Hog Cholera, Penyakit yang Serang Sejumlah Babi di Sumut
Virus kolera babi atau hog cholera tengah mewabah di Sumatra Utara. Total lebih dari 4 ribu ekor babi dilaporkan tewas akibat virus ini.
Kepala Dinas Pertanian, Perkebunan, dan Peternakan Kabupaten Tapanuli Utara, Sumut, Sondang Ey Pasaribu mengatakan bahwa virus pertama kali merebak di Eropa sebelum akhirnya sampai ke Indonesia.

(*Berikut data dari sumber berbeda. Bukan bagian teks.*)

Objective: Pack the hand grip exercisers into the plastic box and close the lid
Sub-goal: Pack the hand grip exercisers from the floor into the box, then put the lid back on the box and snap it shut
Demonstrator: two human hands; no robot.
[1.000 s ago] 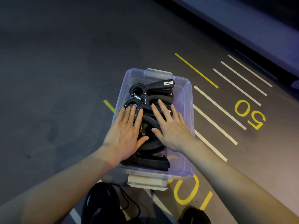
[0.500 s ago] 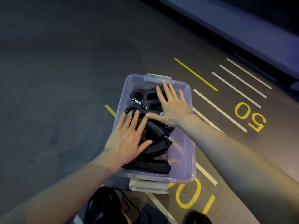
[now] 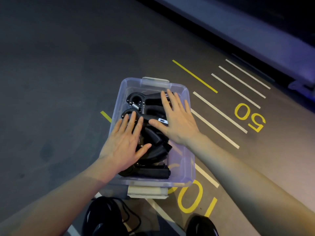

Di Kabupaten Tapanuli Utara sendiri tercatat sekitar 52 ekor babi tewas akibat virus kolera babi. “Babi yang terkena virus ini mengalami gejala demam, menggigil, kotoran mengeras, kurang nafsu makan hingga di sekitar telinga berwarna merah kebiruan,” ujar Sondang, Selasa (5/11).
Hog cholera atau umum pula dikenal sebagai classical swine fever (CSF) merupakan penyakit menular pada babi domestik dan liar. Biang keroknya adalah virus yang berasal dari genus Pestivirus dan keluarga Flaviviridae. Virus ini hampir sama dengan yang menyebabkan diare pada sapi dan domba.
CSF ditemukan di sebagian penjuru dunia mulai dari Amerika, Eropa, Asia, dan sebagian Afrika. CSF sempat mewabah di beberapa negara seperti Belanda, Jerman, Belgia, dan Italia selama rentang tahun 1990-an.
Menyitat situs OIE World Organisation for Animal Health, penyakit ini ditularkan melalui kontak langsung dengan babi yang terinfeksi. Penularan umumnya terjadi melalui air liur, cairan sekresi dari hidung, urine, dan feses. Populasi babi hutan disebut-sebut berperan dalam menyebarkan penyakit.
Penyakit ini juga bisa diturunkan secara genetik. Induk babi yang terinfeksi sangat mungkin menularkan virus pada bayi babi di dalam rahim.
Virus dapat bertahan dalam daging babi atau produk olahan yang disimpan di dalam lemari pendingin selama berbulan-bulan. Kendati demikian, virus tak dapat menular pada manusia. Babi merupakan satu-satunya spesies yang rentan terserang CSF.
Kolera babi dapat timbul dalam bentuk akut dan kronis. Penyakit umumnya akan disertai demam, kehilangan nafsu makan, lemah, sembelit diikuti diare, dan cara berjalan yang tidak stabil.
Beberapa hari setelah gejala timbul, rona keunguan akan muncul pada bagian tubuh seperti telinga, perut, dan paha bagian dalam. Pada kondisi akut, babi umumnya hanya dapat bertahan hidup selama 1-2 pekan setelah terinfeksi.
Sementara dalam kondisi yang lebih paraf, CSF akan muncul tak ubahnya African swine fever (ASF).
Sedangkan dalam kondisi ringan, penyakit ini hanya ditandai dengan kinerja reproduksi yang buruk dan kelahiran anak babi yang cacat secara neurologis seperti tremor.
Tak ada perawatan dan pengobatan yang bisa dilakukan untuk melawan CSF. Penyakit ini akan terus menyerang hingga babi tak mampu melawannya. Peternak hewan disarankan untuk mengubur atau membakar bangkai babi yang terserang CSF.
Kendati tak bisa diobati, beberapa langkah bisa dilakukan untuk mencegah penyebaran virus. Salah satunya adalah dengan menerapkan konsep sanitasi yang ketat, sebagaimana disebutkan dalam OIE Terrestrial Animal Health Code.
Komunikasi yang baik antara pemerintah dan peternak, sistem pelaporan penyakit, serta langkah-langkah lain yang melindungi babi domestik dari kontak dengan babi hutan menjadi beberapa langkah paling efektif untuk mencegah penyebaran virus.